(AIM OF THE TASK): From the data below, please reproduce exactly everything from the line that contains "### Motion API" down to the line that contains "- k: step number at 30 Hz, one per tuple", with both ends included.
╭──
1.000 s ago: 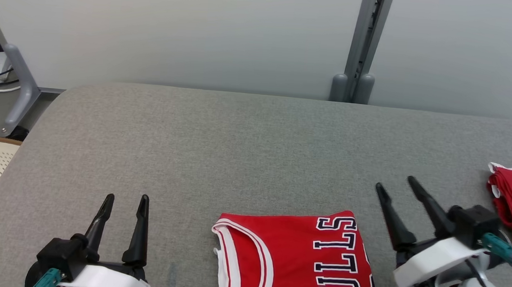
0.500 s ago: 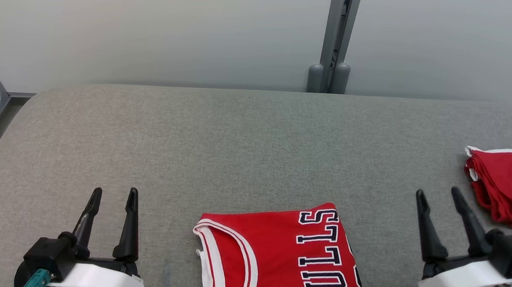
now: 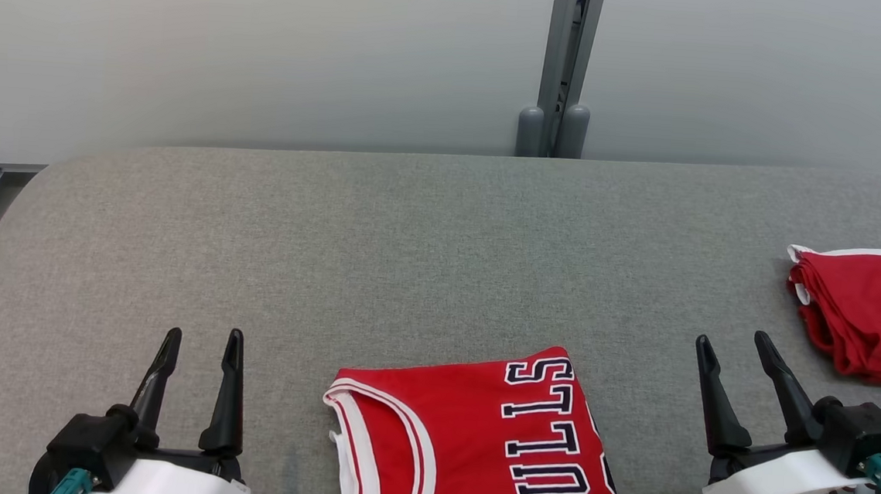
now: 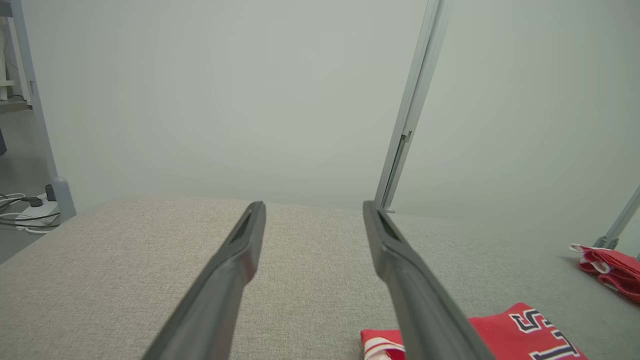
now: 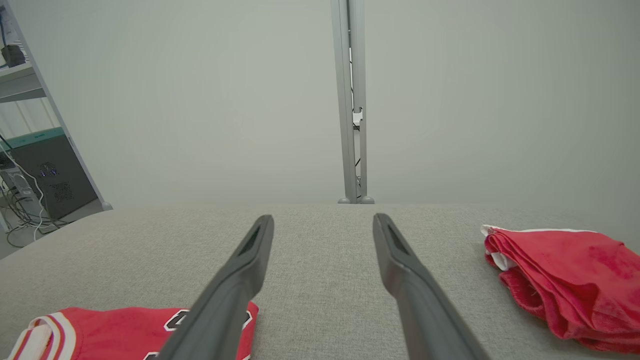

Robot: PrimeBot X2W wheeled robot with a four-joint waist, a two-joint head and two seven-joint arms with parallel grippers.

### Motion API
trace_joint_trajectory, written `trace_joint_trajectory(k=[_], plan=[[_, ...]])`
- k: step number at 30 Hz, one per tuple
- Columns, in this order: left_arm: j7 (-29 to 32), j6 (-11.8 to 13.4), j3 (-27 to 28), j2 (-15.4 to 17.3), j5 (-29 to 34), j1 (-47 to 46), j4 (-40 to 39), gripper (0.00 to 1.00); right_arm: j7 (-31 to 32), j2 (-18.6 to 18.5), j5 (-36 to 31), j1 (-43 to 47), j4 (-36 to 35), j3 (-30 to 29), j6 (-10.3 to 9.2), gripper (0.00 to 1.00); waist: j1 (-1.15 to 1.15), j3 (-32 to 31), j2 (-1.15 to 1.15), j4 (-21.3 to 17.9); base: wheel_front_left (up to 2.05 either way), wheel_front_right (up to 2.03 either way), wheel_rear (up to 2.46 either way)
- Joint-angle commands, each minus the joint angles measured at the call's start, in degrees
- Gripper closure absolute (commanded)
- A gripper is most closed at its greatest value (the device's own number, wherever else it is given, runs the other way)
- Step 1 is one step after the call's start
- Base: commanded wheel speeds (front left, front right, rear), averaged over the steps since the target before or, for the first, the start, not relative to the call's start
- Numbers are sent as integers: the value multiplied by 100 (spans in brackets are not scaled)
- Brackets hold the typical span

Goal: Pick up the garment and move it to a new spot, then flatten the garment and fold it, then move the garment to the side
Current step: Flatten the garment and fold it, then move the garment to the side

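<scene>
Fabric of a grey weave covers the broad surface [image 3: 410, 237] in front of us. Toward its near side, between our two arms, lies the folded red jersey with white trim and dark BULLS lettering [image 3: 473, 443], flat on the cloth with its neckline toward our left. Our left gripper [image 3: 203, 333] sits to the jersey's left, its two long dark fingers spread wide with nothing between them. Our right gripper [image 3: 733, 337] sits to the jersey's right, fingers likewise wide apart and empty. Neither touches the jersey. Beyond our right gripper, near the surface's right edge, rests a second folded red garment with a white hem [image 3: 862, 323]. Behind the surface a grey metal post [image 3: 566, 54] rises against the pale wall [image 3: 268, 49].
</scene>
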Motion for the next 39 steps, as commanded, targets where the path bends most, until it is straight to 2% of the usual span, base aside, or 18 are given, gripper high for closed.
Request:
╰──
(RESPONSE TO THE EXERCISE):
### Motion API
trace_joint_trajectory, written `trace_joint_trajectory(k=[_], plan=[[_, ...]])`
- k: step number at 30 Hz, one per tuple

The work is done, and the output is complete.